Vous travaillez très bien

L’Insee l’a révélé il y a quelques jours : les industriels investissent moins dans la protection de l’environnement (-13 % entre 2015 et 2016). Si certains s’en émeuvent, il faut surtout souligner que cette situation résulte du fait que, quoiqu’on en dise, l’environnement est bien géré en France : il y a moins d’investissements car tous ceux qui étaient nécessaires ces dernières années ont été faits. Les professionnels du secteur peuvent donc s’en féliciter.

Ne pas confondre vitesse et précipitation

Évidemment, l’État ne se satisfait pas d’une telle situation. En France, comme ailleurs en Europe, il s’agit pour les politiques d’accélérer la transition énergétique. Le problème, c’est qu’il y a un fossé entre les velléités et la réalité. Concrètement, la transition énergétique est en marche, elle aura lieu, mais elle mettra des décennies à se mettre en place. D’ailleurs, on le constate à travers une autre étude mise en avant par le cabinet d’audit international PwC : les pays du G20 sont très en deçà de l’objectif fixé par l’Accord de Paris en termes de réduction de la consommation des énergies fossiles, responsables des émissions de gaz à effet de serre. Un taux de décarbonisation de 2,6 %, contre 6,4 % attendus (par an).
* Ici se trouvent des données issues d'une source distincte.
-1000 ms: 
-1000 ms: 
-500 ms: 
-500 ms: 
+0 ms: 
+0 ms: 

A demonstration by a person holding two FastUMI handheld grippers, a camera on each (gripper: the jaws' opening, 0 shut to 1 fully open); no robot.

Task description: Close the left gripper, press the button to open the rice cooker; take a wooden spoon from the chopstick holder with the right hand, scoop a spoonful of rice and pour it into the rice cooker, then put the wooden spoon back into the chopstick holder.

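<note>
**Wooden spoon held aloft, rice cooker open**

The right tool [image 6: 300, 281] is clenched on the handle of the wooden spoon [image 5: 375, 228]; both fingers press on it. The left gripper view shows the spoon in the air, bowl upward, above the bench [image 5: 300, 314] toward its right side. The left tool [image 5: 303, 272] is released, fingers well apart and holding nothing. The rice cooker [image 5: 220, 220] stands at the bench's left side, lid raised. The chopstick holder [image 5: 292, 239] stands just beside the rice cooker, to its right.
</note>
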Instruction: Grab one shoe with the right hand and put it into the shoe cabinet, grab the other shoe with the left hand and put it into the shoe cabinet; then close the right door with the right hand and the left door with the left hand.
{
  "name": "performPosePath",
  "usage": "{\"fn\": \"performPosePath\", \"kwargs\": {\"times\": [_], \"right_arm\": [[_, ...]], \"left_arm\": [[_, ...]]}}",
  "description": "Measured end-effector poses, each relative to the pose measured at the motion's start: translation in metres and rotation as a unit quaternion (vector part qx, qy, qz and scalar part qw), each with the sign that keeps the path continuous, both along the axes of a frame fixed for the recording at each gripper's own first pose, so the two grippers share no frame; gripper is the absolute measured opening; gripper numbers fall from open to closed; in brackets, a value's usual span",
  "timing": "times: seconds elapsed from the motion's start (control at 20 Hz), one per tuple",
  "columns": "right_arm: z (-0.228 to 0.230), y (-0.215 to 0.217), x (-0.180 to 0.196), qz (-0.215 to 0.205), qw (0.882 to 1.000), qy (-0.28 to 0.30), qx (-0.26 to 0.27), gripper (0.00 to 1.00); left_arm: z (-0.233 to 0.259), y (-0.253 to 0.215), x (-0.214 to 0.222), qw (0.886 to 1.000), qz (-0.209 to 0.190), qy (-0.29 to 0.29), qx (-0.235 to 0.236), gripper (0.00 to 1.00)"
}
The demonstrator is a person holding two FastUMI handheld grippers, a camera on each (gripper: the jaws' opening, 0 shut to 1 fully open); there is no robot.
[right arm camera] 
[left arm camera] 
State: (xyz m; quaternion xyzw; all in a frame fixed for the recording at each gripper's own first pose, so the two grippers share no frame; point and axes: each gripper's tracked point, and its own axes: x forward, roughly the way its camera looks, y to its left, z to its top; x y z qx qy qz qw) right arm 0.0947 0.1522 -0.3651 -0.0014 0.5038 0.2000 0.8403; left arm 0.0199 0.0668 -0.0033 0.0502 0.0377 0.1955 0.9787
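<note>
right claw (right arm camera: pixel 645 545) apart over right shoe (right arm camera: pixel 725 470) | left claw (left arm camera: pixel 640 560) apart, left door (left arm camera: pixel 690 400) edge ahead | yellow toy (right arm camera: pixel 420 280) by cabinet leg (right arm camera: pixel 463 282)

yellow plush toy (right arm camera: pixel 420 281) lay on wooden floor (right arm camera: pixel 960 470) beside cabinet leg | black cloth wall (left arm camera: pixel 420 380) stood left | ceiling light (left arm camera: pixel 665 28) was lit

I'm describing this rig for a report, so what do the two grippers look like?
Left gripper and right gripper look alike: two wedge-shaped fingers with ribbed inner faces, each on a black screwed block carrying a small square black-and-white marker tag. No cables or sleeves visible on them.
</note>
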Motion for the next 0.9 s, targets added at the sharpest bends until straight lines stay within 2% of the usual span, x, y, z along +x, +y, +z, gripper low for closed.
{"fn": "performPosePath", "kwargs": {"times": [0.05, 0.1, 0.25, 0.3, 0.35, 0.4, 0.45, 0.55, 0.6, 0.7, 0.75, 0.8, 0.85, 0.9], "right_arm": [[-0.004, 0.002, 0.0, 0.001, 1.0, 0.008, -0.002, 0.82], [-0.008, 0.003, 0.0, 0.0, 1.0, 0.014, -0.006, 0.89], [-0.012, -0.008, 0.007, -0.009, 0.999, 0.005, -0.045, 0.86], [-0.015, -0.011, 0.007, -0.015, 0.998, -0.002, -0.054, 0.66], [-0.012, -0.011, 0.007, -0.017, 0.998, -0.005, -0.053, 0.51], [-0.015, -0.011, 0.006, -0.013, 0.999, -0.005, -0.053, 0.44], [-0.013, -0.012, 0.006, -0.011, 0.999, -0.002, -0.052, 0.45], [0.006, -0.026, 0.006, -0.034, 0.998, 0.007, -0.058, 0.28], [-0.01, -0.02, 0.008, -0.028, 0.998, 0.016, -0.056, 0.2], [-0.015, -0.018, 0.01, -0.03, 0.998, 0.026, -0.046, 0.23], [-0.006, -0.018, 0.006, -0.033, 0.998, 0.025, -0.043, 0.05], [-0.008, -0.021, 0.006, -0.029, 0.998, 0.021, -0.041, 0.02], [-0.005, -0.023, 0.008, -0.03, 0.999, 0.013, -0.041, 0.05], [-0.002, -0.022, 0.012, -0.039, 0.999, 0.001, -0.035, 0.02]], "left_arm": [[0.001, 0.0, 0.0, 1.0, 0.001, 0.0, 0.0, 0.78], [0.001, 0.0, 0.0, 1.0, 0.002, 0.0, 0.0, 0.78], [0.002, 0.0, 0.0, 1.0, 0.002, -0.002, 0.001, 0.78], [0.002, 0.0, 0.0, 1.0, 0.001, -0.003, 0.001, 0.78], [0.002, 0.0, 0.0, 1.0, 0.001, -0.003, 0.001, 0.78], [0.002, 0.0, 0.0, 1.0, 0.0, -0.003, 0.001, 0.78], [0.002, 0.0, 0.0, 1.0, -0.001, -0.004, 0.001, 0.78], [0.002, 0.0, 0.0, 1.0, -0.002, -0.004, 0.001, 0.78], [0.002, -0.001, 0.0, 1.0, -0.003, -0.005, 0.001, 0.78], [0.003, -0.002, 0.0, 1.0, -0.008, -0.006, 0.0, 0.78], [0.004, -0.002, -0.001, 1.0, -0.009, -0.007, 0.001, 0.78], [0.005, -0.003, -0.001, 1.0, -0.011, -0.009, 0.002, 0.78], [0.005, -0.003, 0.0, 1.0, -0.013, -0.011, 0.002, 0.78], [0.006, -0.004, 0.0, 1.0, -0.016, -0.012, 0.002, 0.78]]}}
On le voit bien, malgré les engagements, la réalité des besoins en énergie augmente et les technologies alternatives sont encore insuffisantes pour régler les problèmes. Par ailleurs, l’économie, notamment en Europe, ne pourra pas suivre un bouleversement trop rapide de nos consommations énergétiques, sans la mettre dangereusement en péril. En effet, le tarif de 100 euros la tonne de CO2 est illusoire.

Un problème de méthode

Bien souvent, la réponse de l’État face à « l’urgence écologique », c’est l’impôt. On le constate ces jours-ci avec l’augmentation du prix du carburant. Et lors de son dernier congrès au Havre, Amorce a de nouveau protesté contre la hausse annoncée de la TGAP en 2019. Avec cette mesure, les collectivités suspectent le Gouvernement de chercher de nouvelles recettes fiscales, sans s’attaquer à l’origine des problèmes. Le recyclage représente pourtant un meilleur atout.

Investissements prudents

Pour autant, les solutions alternatives méritent qu’on s’y intéresse de près. La société Bulane, par exemple, a breveté un combustible innovant de brasage à l’hydrogène, capable de se substituer aux combustions fossiles. L’hydrogène, toujours, intéresse les collectivités : à Vitry-le-François, une unité de production à partir de biomasse verra le jour en 2019. Le Tarn, lui, va produire du biogaz à partir des déchets ménagers, avec l’objectif de couvrir 10 % de la consommation du département. Toutes ces solutions sont intéressantes et il faut certainement prendre position dessus. Seulement, au regard du rythme peu soutenu de la transition énergétique, les investissements doivent restés mesurés.